Ce prétendu égoïsme n’était pas, du reste, sa seule manie: il affectait, en outre, une haine implacable pour la religion catholique et pour ses prêtres. Au seul aspect de ceux-ci, on voyait son œil s’arrondir, ses lèvres se serrer, son menton s’enfoncer dans sa cravate et toute sa personne prendre une attitude farouche. Il avait fait de cette répugnance une sorte de sixième sens: il reconnaissait l’approche du prêtre comme on a dit que certains animaux reconnaissaient la présence du serpent. A l’en croire, le catholicisme avait seul produit tous les maux de l’humanité. C’était lui le véritable tentateur qui avait enlevé aux hommes le paradis terrestre; sans lui, les crimes eussent été ignorés, les instincts les plus féroces adoucis, et l’on eût vu, comme au temps de l’âge d’or, les tigres broutant le gazon à côté des génisses.

Il ne manquait jamais, comme on le pense, pour soutenir sa thèse, de rappeler la série de cruautés et de vices qui sont, dans la grande histoire de l’Église, comme ces décombres et ces immondices qui souillent les abords de nos plus sublimes monuments. Il savait au juste combien les papes avaient eu de bâtards, et combien l’inquisition avait brûlé d’innocents.
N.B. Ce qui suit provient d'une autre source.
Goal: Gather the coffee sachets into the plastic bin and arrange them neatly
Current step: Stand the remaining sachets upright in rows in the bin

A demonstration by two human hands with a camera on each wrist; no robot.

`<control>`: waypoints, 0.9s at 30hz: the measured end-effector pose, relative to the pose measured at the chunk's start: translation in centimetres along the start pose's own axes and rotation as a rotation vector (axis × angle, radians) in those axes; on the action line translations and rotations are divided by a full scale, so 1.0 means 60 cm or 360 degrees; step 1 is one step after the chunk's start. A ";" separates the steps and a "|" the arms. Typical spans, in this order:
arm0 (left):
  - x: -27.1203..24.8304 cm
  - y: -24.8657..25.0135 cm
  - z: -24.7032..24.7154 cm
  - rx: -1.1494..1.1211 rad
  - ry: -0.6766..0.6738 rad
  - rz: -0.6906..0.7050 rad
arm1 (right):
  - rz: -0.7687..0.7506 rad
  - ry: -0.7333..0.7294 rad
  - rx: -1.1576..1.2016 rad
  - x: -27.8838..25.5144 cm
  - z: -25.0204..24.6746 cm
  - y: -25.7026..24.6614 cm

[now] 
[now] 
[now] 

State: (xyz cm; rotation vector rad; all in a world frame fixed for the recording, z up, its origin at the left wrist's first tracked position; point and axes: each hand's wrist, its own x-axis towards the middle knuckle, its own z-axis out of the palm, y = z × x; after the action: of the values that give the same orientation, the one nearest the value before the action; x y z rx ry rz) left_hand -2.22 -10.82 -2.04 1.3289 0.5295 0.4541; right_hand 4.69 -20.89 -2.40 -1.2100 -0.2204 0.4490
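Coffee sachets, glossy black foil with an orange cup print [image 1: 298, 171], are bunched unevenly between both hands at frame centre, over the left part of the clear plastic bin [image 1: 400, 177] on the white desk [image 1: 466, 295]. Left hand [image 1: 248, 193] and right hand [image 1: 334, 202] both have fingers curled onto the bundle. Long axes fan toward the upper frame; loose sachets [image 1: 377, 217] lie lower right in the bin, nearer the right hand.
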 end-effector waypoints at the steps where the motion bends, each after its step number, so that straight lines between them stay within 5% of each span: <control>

Cette monomanie anti-catholique ouvertement manifestée alors que le gouvernement de la Restauration tendait de toutes ses forces à la reconstitution du trône et de l’autel, avait bien moins nui qu’on eût pu le penser à la carrière scientifique du docteur Darcy. Elle avait même contribué à lui donner une physionomie, ce qui est, en toute chose, la première condition du succès. On l’appelait le docteur athée, et ce nom, loin d’être un épouvantail, était presque une recommandation. Les dévots les plus fervents voulaient le voir afin de le convertir; les plus curieux, seulement pour savoir quel air avait un athée. C’était un motif pour parler de lui dans les sociétés les mieux pensantes, pour déplorer qu’un si grand talent se fût laissé entraîner dans l’abîme ouvert par la philosophie, et pour chercher les moyens de l’en arracher. L’impiété du docteur devint ainsi une sorte de porte-voix pour sa réputation, et servit à l’agrandir.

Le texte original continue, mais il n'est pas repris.